TASK INSTRUCTIONS:
Starting at the line that contains "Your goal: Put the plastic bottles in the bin" in the listing below, write out every line word for word until you have written the line that contains "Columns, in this".
*** DATA PROVIDED ***
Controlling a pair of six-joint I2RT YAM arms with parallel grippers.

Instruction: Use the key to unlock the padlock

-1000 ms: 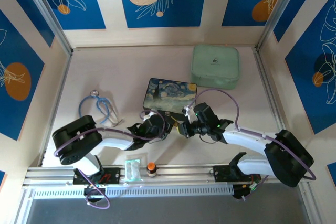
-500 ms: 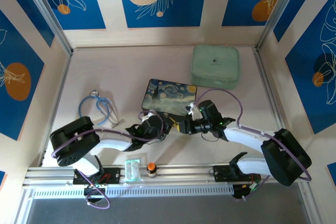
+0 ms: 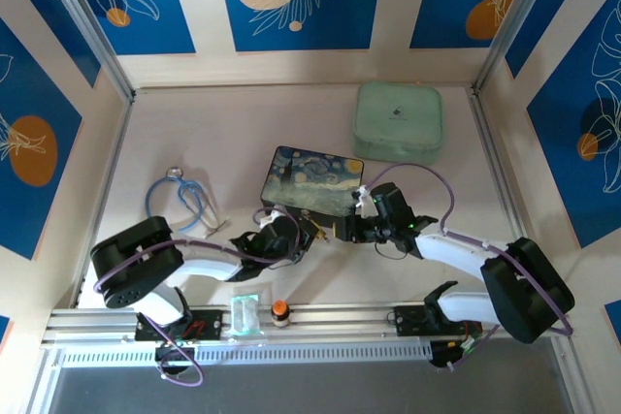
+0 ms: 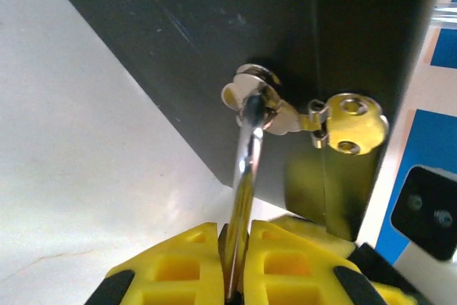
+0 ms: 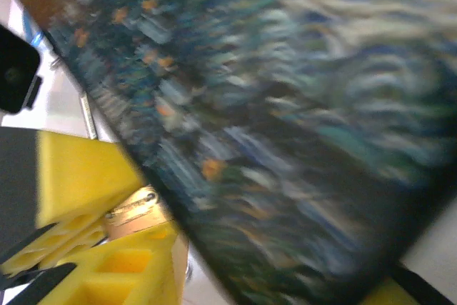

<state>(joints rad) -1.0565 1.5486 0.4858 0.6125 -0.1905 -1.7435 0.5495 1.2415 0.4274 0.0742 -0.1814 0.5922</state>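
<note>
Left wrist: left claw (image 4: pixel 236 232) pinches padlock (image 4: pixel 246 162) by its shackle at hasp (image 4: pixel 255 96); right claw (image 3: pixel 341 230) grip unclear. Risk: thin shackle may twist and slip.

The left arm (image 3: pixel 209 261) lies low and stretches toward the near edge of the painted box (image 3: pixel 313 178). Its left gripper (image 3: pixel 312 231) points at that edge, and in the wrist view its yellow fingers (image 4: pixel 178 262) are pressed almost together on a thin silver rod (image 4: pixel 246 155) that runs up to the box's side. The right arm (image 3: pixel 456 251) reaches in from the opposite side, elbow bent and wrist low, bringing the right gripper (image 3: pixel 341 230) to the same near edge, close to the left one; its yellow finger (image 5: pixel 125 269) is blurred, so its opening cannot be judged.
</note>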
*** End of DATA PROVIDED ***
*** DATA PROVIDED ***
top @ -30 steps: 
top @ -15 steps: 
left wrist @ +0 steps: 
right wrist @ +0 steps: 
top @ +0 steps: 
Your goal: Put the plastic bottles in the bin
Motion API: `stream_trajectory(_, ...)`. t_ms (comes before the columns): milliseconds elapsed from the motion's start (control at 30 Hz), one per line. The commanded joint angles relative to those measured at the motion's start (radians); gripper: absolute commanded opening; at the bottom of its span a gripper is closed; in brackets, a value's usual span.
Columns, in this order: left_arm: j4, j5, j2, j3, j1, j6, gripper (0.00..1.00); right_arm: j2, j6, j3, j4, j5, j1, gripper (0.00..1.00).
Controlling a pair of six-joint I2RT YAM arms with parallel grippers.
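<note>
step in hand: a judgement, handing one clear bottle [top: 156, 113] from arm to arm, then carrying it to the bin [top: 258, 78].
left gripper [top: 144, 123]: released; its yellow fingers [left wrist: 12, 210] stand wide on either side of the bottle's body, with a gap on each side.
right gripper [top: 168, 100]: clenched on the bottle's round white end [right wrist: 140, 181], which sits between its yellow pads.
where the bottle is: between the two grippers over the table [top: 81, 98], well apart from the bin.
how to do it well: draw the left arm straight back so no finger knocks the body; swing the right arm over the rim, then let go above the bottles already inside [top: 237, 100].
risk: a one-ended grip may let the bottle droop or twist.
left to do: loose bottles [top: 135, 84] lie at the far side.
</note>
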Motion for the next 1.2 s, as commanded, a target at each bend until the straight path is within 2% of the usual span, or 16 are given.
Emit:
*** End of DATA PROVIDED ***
SOLUTION:
Your goal: Put the plastic bottles in the bin
Motion API: `stream_trajectory(_, ...)`. t_ms (comes before the columns): milliseconds elapsed from the motion's start (control at 30 Hz), one per line. The commanded joint angles relative to those measured at the motion's start (radians); gripper: absolute commanded opening; at the bottom of its span a gripper is closed; in brackets, a value's usual span.
Columns, in this order: left_arm: j4, j5, j2, j3, j1, j6, gripper (0.00..1.00); right_arm: j2, j6, j3, j4, j5, j1, gripper (0.00..1.00).

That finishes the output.